(TASK REQUIREMENTS) Using the material that follows, output exactly the lines from the one containing "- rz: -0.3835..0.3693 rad" through the one containing "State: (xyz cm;", with both ends kept.
Start of DATA PROVIDED
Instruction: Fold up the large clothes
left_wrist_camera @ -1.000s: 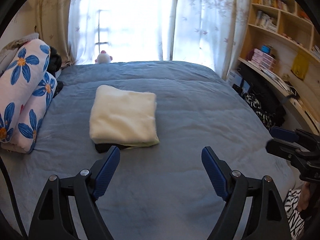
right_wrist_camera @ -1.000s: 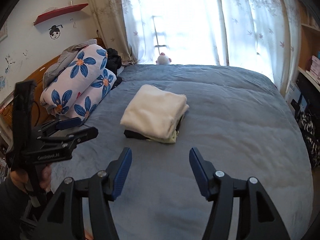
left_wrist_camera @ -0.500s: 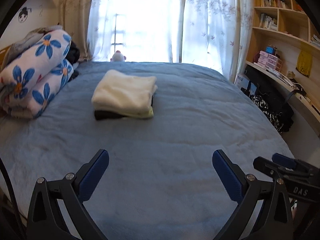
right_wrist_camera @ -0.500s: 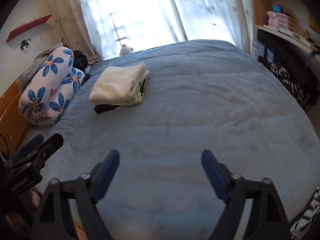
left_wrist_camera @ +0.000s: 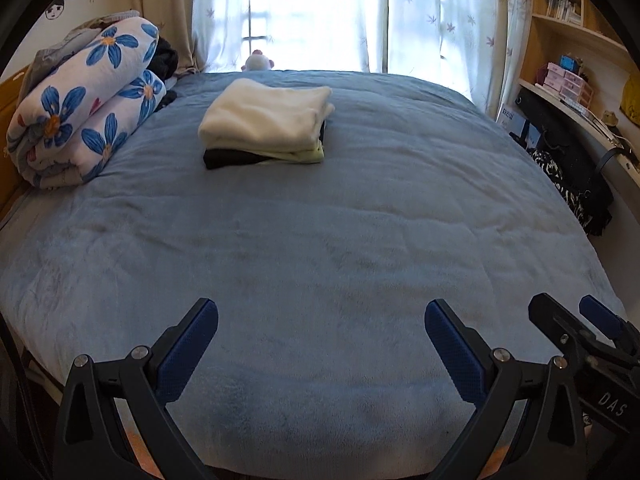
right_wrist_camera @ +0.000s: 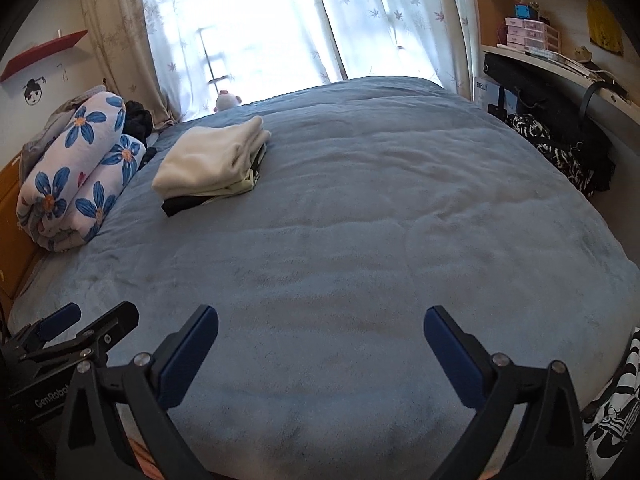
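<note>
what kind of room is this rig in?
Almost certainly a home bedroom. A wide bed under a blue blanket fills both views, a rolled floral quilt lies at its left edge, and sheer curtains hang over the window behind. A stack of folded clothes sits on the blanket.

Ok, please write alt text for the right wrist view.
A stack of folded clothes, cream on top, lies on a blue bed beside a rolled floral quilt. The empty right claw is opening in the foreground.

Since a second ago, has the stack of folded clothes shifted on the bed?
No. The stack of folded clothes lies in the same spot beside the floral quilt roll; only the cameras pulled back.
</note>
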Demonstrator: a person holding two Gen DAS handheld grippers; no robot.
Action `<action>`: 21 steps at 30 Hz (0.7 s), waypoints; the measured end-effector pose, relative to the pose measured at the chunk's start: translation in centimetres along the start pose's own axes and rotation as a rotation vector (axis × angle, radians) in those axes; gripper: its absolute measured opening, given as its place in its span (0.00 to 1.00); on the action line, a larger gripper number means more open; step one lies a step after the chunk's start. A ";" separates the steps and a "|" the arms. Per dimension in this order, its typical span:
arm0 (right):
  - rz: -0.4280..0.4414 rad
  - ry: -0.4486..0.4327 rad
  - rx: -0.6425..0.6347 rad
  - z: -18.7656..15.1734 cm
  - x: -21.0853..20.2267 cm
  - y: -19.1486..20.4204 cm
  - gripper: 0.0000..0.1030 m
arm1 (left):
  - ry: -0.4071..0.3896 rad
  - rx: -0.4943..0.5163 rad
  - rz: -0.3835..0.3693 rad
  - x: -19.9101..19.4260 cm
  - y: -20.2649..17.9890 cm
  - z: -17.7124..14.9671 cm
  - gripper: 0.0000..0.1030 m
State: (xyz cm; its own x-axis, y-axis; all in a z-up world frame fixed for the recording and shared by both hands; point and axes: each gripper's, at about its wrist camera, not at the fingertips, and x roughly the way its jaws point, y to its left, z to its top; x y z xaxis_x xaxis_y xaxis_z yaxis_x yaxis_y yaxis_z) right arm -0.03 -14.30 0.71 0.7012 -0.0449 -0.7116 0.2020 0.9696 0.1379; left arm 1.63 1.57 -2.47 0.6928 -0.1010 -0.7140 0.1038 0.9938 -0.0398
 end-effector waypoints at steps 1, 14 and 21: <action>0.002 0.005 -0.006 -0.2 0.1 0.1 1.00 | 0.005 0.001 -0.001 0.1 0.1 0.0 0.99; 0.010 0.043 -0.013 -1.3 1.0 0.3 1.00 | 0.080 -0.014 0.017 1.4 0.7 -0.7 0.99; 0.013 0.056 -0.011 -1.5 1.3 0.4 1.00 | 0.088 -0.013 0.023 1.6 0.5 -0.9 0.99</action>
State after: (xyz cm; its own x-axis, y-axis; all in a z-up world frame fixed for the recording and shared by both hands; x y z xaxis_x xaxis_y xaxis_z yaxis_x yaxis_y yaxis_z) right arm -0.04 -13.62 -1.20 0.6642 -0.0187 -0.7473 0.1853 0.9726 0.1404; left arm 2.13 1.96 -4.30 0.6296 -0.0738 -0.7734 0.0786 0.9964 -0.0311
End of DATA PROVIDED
(WRITTEN ANSWER)
  - rz: -0.3835..0.3693 rad
  - x: -19.9101..19.4260 cm
  - y: -20.2649..17.9890 cm
  - z: -17.7124..14.9671 cm
  - gripper: 0.0000..0.1030 m
State: (xyz cm; its own x-axis, y-axis; all in a z-up world frame fixed for the recording and shared by both hands; point and axes: each gripper's, at about its wrist camera, not at the fingertips, and x roughly the way its jaws point, y to its left, z to its top; x y z xaxis_x xaxis_y xaxis_z yaxis_x yaxis_y yaxis_z) right arm -0.03 -14.30 0.71 0.7012 -0.0449 -0.7116 0.2020 0.9696 0.1379; left arm 1.63 1.57 -2.47 0.6928 -0.1010 -0.7140 0.1038 0.9938 -0.0398

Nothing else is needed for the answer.